* [Your assignment]: Reproduce the material below line by line, beginning with its first line and ending with the line that contains "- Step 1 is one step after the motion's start"; leave out pictures.

* [Record extracts]:
########

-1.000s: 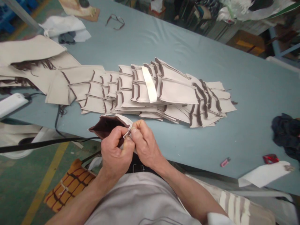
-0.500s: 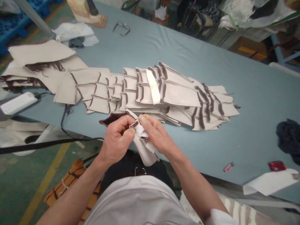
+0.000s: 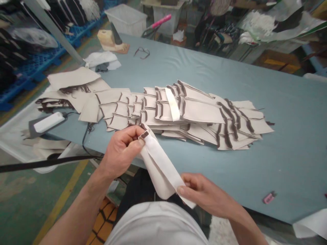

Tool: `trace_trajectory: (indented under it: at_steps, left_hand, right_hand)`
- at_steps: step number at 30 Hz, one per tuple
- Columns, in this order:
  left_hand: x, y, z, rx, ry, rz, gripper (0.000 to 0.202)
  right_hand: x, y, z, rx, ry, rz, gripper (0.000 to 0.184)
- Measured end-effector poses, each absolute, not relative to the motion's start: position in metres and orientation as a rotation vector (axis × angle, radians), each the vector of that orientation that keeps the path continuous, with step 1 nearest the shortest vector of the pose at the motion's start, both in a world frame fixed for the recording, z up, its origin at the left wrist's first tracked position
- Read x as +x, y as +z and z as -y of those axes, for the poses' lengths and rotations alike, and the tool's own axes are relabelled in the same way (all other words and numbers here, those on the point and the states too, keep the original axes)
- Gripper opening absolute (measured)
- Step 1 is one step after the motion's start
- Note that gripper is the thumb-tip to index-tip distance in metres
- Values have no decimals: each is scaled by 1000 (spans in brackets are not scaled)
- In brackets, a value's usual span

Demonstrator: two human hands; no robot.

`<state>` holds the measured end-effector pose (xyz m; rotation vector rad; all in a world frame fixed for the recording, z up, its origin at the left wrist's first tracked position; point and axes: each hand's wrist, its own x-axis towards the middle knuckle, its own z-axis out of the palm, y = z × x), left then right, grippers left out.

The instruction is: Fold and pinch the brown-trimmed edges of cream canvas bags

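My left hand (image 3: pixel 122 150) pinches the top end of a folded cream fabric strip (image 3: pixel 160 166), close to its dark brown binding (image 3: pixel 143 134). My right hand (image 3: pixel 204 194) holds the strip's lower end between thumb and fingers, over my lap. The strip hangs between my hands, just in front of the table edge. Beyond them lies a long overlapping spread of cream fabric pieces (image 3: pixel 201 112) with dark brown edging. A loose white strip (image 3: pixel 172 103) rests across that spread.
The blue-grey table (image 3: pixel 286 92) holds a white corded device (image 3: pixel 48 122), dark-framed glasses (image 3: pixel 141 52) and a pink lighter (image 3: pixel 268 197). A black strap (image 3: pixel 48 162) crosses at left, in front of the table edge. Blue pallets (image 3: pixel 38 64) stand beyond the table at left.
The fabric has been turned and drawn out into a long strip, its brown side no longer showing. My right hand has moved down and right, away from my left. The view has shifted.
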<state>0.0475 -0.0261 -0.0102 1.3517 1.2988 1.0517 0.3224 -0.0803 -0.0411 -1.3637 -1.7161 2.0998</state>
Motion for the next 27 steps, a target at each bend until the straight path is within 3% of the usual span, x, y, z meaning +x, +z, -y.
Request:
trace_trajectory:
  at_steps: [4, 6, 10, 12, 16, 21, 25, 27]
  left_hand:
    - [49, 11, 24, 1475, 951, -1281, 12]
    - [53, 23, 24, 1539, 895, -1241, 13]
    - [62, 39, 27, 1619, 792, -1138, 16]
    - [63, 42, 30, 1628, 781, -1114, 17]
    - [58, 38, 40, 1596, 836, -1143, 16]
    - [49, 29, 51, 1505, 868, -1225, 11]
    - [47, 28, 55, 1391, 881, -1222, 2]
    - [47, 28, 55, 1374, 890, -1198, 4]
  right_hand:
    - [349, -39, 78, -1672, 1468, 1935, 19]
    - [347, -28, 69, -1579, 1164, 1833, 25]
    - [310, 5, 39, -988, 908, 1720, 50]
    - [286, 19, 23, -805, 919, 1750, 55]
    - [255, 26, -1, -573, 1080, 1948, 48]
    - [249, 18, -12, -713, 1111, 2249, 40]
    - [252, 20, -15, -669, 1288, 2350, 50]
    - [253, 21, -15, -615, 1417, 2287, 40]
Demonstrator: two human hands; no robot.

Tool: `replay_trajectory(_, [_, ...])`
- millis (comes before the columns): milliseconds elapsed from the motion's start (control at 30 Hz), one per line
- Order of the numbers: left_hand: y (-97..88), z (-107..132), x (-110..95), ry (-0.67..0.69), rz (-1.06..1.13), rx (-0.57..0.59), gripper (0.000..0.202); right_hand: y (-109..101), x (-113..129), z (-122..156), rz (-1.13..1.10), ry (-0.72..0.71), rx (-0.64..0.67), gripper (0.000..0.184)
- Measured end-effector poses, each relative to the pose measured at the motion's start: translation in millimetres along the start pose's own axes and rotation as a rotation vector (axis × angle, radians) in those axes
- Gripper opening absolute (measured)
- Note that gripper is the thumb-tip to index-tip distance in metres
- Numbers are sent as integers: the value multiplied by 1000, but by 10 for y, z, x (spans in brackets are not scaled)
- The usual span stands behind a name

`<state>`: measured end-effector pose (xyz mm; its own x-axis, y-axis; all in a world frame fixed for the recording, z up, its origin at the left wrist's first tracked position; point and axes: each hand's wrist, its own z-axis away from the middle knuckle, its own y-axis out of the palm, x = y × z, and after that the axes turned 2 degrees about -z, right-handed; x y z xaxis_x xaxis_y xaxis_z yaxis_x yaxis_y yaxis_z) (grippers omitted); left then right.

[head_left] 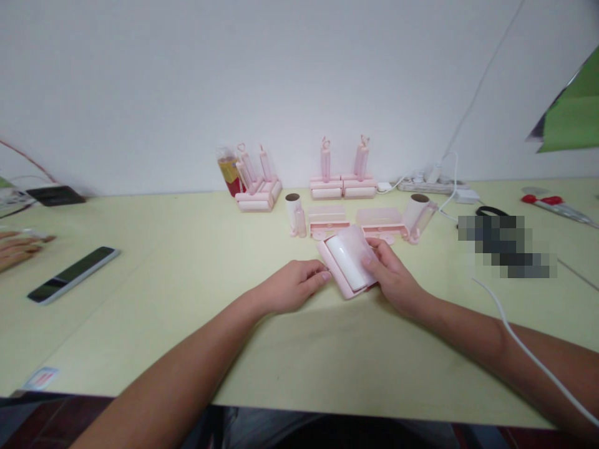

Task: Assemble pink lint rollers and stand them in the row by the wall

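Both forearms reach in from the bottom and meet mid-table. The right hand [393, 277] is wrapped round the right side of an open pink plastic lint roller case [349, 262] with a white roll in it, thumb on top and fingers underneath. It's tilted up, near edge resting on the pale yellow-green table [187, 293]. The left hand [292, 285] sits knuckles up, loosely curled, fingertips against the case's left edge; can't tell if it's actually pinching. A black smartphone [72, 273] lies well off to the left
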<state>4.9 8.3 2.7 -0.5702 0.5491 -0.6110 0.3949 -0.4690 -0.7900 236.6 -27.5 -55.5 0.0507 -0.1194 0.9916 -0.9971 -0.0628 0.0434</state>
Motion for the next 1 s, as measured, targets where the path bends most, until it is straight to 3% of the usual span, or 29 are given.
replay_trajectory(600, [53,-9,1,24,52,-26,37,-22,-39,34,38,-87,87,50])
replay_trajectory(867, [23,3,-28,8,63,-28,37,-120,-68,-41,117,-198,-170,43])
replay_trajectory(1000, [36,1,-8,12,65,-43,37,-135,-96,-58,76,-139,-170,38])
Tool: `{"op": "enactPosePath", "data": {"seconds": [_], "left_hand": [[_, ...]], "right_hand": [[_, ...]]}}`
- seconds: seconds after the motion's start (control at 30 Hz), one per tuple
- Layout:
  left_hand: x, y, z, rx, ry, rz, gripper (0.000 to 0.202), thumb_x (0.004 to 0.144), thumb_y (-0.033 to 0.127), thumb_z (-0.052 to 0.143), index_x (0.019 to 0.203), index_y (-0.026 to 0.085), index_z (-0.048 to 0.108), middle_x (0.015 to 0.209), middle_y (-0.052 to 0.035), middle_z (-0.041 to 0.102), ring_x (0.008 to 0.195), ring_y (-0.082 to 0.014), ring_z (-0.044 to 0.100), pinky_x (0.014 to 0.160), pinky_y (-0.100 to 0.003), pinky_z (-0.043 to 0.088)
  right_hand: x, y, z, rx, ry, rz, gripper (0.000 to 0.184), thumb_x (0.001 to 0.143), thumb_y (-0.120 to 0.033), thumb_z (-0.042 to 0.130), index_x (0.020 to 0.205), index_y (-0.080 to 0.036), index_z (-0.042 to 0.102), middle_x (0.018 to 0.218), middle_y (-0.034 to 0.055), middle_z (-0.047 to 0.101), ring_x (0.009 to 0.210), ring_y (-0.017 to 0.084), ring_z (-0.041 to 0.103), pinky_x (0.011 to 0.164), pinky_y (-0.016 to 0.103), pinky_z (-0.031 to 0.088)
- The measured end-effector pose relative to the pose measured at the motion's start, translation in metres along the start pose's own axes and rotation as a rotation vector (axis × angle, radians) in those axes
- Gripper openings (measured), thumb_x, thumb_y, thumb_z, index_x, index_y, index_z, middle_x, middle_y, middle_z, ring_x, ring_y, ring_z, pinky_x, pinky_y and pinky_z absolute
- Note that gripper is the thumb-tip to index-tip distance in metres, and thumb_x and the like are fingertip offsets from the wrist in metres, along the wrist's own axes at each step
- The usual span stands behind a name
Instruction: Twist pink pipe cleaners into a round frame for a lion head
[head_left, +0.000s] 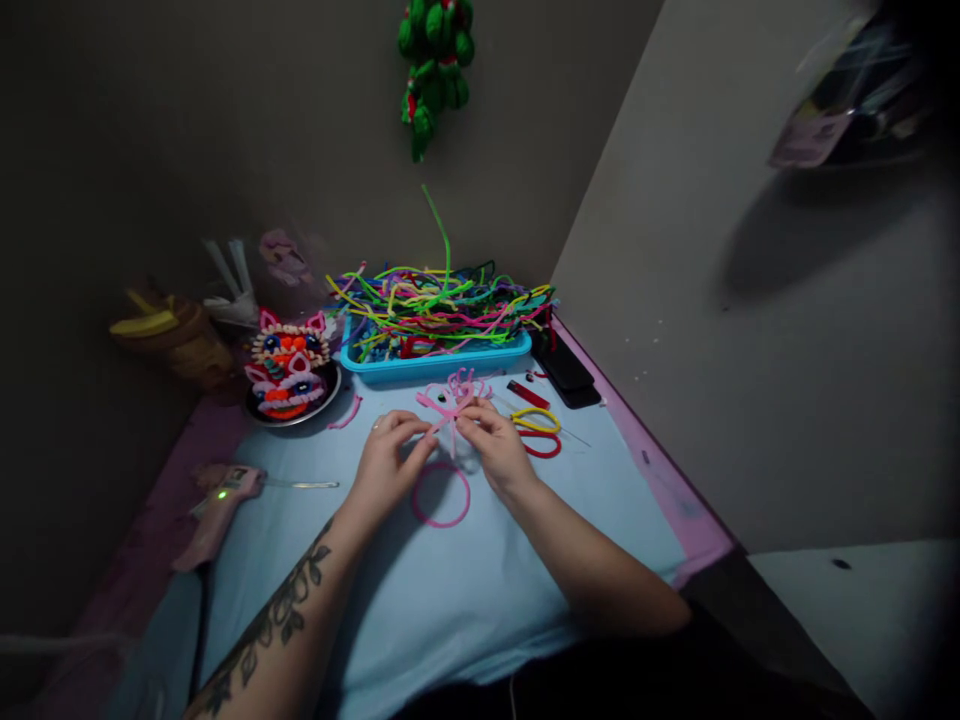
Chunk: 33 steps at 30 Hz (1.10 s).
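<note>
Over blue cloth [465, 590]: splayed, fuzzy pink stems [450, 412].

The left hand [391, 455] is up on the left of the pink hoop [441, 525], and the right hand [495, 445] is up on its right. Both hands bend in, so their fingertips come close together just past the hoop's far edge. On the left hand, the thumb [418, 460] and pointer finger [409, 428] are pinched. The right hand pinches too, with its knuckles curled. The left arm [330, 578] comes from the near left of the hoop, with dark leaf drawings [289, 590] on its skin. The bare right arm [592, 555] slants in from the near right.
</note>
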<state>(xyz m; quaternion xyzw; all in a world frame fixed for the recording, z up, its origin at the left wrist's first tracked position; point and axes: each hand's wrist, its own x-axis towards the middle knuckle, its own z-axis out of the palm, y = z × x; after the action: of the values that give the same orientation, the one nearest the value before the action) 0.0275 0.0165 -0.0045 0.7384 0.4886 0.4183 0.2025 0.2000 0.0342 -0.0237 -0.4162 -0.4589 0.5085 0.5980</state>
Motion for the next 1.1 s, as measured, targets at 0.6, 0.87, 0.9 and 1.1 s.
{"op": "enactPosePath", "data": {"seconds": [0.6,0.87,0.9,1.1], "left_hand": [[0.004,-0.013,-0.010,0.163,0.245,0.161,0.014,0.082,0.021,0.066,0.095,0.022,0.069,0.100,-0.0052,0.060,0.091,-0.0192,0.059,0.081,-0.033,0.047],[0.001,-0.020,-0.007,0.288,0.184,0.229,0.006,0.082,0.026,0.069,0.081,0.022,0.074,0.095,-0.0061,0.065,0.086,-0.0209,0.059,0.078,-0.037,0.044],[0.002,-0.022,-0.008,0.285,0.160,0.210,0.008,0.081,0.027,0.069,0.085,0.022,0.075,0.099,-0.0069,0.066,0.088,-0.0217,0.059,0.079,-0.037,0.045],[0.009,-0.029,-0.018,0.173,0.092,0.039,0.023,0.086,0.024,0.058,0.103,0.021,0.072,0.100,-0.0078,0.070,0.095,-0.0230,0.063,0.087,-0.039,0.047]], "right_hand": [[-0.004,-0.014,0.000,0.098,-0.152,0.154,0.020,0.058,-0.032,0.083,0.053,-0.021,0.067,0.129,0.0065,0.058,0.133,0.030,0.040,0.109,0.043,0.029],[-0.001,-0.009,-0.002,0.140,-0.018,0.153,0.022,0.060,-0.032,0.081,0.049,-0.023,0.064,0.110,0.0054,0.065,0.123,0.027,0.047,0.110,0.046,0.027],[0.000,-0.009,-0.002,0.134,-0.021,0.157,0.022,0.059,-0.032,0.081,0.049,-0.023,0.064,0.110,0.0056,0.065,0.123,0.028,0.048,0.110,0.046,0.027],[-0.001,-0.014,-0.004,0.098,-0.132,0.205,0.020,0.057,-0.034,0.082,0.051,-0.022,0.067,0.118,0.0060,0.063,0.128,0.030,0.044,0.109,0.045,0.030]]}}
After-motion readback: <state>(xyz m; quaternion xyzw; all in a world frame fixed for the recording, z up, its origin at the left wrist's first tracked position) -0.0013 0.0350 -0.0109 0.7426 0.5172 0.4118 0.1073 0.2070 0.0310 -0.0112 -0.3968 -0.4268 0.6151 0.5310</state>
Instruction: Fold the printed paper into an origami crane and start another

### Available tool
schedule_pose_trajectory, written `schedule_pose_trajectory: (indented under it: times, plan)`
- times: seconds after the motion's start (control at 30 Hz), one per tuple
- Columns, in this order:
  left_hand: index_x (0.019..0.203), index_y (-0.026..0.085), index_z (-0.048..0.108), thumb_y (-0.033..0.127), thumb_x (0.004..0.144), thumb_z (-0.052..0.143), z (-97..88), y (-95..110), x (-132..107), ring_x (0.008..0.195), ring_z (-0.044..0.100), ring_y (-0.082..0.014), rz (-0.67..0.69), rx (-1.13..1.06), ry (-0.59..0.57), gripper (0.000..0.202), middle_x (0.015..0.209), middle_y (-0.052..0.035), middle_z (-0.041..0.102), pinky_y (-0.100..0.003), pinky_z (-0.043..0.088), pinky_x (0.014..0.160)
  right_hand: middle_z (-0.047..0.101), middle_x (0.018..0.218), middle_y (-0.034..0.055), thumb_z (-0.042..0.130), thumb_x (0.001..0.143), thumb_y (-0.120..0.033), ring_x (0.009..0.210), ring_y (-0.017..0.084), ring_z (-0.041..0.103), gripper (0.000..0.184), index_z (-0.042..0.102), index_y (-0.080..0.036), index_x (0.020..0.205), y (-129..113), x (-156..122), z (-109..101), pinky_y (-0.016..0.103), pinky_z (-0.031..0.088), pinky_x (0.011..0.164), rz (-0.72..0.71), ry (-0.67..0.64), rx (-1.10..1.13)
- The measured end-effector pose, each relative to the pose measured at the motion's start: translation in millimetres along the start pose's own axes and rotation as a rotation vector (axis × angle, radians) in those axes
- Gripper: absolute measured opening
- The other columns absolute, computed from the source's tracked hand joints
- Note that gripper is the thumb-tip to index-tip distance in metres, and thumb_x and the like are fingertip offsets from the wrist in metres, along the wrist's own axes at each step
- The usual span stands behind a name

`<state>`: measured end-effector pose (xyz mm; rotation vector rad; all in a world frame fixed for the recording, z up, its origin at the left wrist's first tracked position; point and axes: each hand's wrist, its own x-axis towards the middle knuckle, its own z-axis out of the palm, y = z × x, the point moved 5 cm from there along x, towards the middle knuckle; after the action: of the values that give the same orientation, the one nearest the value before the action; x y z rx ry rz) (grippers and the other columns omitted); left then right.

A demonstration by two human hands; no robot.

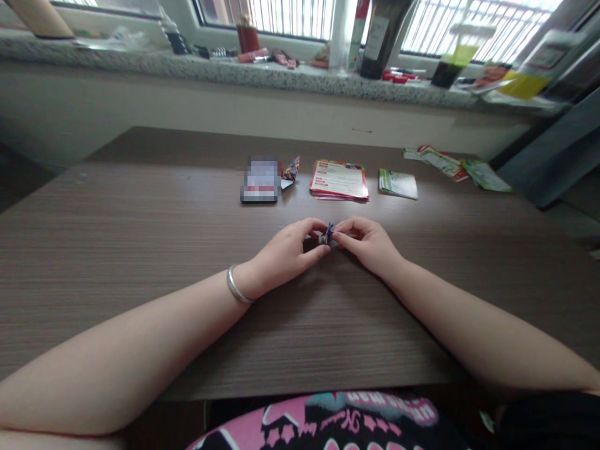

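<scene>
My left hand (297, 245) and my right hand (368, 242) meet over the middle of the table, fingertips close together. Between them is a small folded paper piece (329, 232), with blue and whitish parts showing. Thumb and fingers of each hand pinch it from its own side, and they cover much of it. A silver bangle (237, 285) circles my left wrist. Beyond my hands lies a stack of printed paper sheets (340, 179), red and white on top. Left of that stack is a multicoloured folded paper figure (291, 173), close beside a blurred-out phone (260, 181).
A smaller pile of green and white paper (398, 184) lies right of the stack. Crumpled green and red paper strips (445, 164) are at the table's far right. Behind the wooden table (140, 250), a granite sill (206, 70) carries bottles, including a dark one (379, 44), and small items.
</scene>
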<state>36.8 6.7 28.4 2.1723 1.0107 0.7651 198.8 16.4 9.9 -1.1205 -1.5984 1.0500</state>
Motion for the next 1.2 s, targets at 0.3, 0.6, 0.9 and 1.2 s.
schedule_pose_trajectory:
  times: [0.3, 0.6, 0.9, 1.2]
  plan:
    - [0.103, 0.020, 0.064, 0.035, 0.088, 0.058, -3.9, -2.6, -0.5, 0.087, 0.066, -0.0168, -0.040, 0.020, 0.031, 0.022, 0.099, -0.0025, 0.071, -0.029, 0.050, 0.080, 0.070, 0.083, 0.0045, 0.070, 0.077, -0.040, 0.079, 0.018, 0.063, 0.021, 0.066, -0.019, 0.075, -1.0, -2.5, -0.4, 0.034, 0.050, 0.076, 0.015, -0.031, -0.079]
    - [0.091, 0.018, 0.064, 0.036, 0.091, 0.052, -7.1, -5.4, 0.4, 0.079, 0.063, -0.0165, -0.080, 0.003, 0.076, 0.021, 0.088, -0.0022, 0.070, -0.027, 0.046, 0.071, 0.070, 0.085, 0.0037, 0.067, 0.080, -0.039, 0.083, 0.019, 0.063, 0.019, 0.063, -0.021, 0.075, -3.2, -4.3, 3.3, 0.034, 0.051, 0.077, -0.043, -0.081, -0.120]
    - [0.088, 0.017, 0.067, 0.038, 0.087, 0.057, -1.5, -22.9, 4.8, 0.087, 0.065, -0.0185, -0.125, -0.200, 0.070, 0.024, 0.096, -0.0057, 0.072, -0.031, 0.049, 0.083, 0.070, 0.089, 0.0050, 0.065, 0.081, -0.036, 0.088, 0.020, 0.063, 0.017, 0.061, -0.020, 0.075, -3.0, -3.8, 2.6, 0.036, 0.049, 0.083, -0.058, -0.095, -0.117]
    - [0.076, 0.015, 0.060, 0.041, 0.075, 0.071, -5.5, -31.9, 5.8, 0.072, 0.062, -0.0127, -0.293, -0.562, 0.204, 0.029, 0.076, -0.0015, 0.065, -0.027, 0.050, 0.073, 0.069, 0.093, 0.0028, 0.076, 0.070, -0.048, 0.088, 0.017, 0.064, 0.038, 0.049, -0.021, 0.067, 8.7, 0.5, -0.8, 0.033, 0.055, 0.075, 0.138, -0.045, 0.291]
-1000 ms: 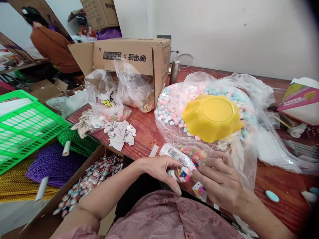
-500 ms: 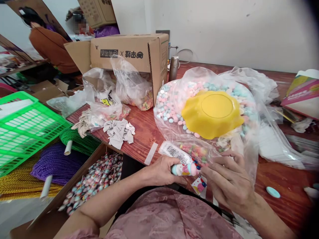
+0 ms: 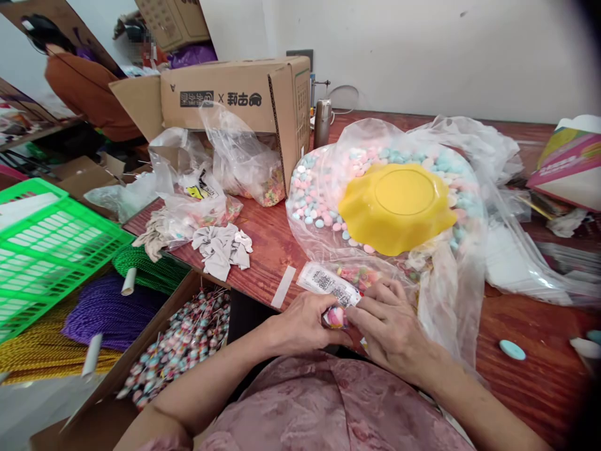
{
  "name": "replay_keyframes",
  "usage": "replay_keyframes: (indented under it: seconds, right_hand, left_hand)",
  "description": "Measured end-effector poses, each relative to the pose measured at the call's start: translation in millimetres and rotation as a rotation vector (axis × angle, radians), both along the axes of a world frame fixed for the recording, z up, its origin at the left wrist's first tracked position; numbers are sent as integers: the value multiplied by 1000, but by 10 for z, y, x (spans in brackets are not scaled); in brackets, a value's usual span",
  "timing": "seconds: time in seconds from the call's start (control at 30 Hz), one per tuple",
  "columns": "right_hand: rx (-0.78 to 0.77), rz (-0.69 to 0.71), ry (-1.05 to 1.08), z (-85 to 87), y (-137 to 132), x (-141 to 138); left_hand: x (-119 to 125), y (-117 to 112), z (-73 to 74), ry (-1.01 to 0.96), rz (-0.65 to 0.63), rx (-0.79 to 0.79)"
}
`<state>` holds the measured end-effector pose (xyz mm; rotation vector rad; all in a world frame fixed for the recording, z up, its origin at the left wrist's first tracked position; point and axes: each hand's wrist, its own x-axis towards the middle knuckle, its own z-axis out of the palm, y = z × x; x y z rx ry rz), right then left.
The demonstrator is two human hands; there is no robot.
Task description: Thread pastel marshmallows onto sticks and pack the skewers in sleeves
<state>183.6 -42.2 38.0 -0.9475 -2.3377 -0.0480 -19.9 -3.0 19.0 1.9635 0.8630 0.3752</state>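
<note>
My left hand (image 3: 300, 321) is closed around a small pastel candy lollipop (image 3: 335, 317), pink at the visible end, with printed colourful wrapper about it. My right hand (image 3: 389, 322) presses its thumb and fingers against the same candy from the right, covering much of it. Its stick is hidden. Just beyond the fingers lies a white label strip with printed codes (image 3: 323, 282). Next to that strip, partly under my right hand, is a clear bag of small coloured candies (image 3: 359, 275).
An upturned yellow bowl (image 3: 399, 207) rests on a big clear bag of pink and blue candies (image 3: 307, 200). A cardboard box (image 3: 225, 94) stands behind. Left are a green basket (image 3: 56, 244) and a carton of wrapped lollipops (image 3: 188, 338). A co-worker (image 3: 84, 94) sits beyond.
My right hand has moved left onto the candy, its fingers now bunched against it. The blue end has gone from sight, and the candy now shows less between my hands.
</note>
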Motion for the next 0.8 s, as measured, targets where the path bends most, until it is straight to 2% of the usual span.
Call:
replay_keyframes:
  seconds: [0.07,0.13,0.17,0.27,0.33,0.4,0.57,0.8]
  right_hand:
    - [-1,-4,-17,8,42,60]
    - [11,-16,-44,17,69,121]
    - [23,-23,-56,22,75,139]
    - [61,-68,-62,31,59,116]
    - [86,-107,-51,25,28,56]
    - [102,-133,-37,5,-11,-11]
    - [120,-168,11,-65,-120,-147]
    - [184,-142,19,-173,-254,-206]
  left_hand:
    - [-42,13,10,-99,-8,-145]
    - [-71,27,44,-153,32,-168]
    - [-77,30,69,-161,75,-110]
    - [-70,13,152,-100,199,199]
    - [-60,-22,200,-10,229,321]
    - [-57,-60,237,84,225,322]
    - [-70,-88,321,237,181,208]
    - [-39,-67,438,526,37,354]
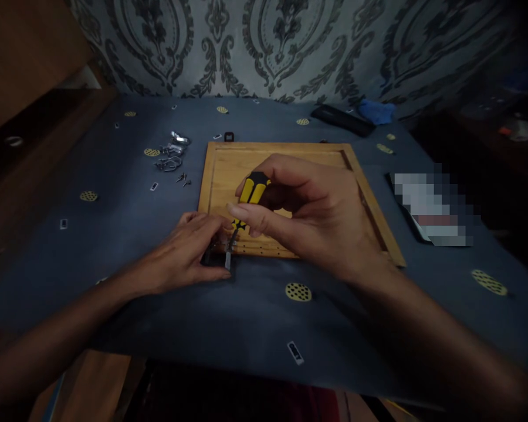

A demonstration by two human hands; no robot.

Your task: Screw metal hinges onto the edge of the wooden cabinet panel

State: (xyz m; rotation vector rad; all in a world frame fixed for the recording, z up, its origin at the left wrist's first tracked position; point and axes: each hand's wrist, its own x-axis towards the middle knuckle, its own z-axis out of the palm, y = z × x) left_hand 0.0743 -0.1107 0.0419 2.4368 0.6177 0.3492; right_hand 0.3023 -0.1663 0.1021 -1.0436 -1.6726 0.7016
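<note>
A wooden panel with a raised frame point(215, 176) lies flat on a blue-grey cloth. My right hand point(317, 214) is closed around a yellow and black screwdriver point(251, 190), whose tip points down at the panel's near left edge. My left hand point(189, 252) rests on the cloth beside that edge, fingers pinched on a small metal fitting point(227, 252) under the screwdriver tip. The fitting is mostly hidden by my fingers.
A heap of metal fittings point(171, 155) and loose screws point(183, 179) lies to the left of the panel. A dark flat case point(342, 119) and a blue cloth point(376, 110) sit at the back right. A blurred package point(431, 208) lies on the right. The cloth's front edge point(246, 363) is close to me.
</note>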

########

* [Response box]:
-1.000s: 
-0.500s: 
+0.000s: 

Tool: `trace_trajectory: (indented under it: at_steps, left_hand, right_hand)`
- at_steps: step number at 30 Hz, one per tuple
- Columns, in this order:
  left_hand: x, y, z, rx, ry, rz, gripper (0.000 to 0.202)
  right_hand: x, y, z, rx, ry, rz, gripper (0.000 to 0.184)
- Measured end-effector poses, each absolute, not relative to the motion's start: position in metres and orientation as a rotation vector (axis × angle, radians), each the vector of that orientation that keeps the path continuous, with step 1 nearest the shortest vector of the pose at the motion's start, both in a world frame fixed for the recording, z up, its origin at the left wrist's first tracked position
- Read x as +x, y as +z and z as -y of those axes, for the poses' lengths and rotations alike, and the tool's own axes are relabelled in the same way (all other words and numbers here, those on the point and the states too, keep the original axes)
- Gripper opening absolute (measured)
- Step 1 is one step after the motion's start

Nothing further remains in the output.